Crash. Eleven PM. I leapt up from the couch, and my mom got out of bed. We got to my dad's room at the same time, to find him hugging his large bedside lamp. We laughed, but then we got to work setting the lamp back on the table, helping Dad get up to go pee, and settling ourselves back into our respective sleeping quarters.

Crash. One-ten AM. Same scene. My mom took away the lamp. Today a church friend of hers (a Sister in The Truth, she might say, in a pious moment) was out shopping and called my mom to say she'd found just the thing. My dad now has a too-heavy-to-tip lamp that is activated by touching any part of the lamp aside from the shade. No more fiddling with the twisty parts or the clicker parts or the oversized living room lamp that seemed to want to dance with him frequently during the night.

Back up to this last Monday. My mother called me in the morning to say Dad had fallen in the shower. Turns out he fell to the ground, taking the brunt of the fall in his lumbar region, which hit the shower door tracks. He denied hitting his head, but his later crankiness told us he probably had. He has been agitated since. Easily frustrated and prone to bellow. Yes, even more than usual.

My mom had woken up with a severe muscle spasm in her trapezius, from her shoulder blades up into her neck, and couldn't even reach to get a bowl out of the cupboard. I drove to her house and prepared lunch for my dad, giving him chili and bread and the insulin my mom hadn't been able to draw up earlier. His right arm had a scrape from his wrist to his elbow, from the fall in the shower, which I bandaged with Kerlix and triple-antibiotic ointment. Thanks, Ol' Salt (aka Francis) for the First Aid class; I remembered.

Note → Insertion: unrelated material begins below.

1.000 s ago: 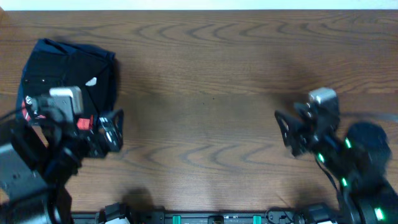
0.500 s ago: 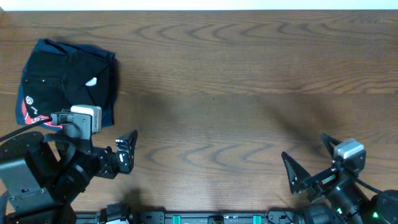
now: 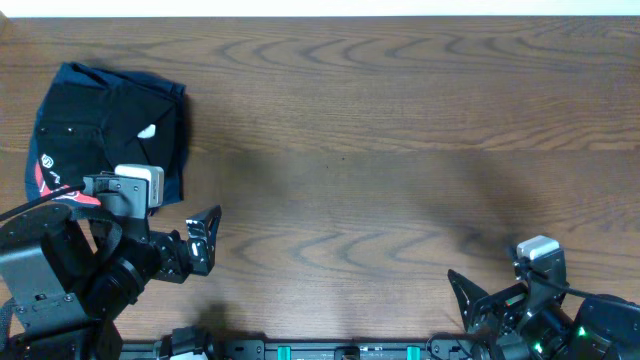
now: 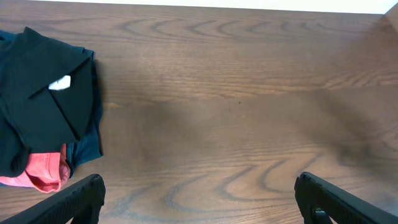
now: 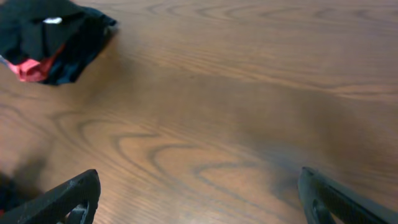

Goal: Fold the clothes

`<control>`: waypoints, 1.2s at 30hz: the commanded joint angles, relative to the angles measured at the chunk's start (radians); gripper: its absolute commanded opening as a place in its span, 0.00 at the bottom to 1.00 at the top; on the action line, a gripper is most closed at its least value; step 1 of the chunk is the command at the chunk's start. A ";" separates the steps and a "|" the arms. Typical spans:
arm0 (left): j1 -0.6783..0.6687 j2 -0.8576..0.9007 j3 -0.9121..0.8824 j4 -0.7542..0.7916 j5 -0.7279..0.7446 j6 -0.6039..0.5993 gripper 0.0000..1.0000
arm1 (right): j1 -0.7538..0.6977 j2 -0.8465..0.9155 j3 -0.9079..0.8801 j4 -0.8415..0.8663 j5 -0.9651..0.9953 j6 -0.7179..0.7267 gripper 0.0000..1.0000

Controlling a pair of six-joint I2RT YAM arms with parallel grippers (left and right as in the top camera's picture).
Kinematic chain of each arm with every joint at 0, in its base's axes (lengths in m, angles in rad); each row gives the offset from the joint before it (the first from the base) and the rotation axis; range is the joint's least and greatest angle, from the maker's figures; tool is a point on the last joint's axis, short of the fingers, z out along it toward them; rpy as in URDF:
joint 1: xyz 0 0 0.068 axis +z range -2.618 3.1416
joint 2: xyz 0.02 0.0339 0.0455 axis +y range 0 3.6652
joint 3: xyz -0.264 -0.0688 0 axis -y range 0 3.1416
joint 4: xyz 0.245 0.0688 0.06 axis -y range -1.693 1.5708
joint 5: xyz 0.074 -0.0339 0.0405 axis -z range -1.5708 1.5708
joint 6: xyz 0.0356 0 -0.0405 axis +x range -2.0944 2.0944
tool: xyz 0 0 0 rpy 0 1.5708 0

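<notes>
Right claw [image 5: 199, 180] retreated toward near edge, spread wide; black shirt [image 3: 105, 115] unmoved.

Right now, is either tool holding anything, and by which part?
Nothing is held: left tool and right tool both stand open, apart from the black shirt.

Three garments are stacked at upper left: one black shirt [image 3: 100, 120], one red garment [image 4: 43, 174], one navy garment [image 4: 87, 146]. One left gripper [image 4: 199, 193] and one right gripper [image 5: 199, 193] make two grippers over one wooden table [image 3: 400, 150].
</notes>
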 commanded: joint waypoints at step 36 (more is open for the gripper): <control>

A few hours later I went back to take my dad to the eye doctor. I found him in the shower (my mom was home, yes, but I went in to check on him when he called for her), the shower chair covered in feces, as was his butt. He didn't realize I could see him. He was on his hands and knees, doing who knows what, I think maybe trying to pick up a nail file from the shower floor. It was pitiful. He wouldn't accept help from me. He called again for my mom. She tried to coach him through his shower. He somehow got his underwear on by himself, then came out to the bed, where he let me dress him the rest of the way.

The trip to the doctor wasn't remarkable. I told Dad there was soon going to come a time when he would have to let me do some of the personal care tasks. I think my phrasing was more like, "Dad, you know, you're gonna have to let me clean your dirty butt."

He scowled and said, "Oh, I can do it, and if I need help, your mom can help me." I told him that really she couldn't so much anymore, coming up on 70 and also being half his size (really!). He mumbled something and then didn't mention it until later, when we were waiting for the ophthalmologist. He leaned to me, and said, in a surprisingly appropriate whisper, "Well, if you're gonna be helping me, we'll have to buy you a box of gloves."

That statement means much more than "we'll have to buy you a box of gloves." It means "in this moment, I can admit that I'm getting old," and "I guess I don't have any choice but to let you see me naked," and "you might actually be right, daughter that I wish wasn't so damn smart or pragmatic," and "this is a hell of a note" (his father used that one a lot).

I'm going to pick out railings and a raised toilet seat. His doctor should be happy to write the order for them, so that Medicare will pay.

There's a lot more to the saga of Roy, and of going to the eye doctor, but this is about as far as I can go tonight.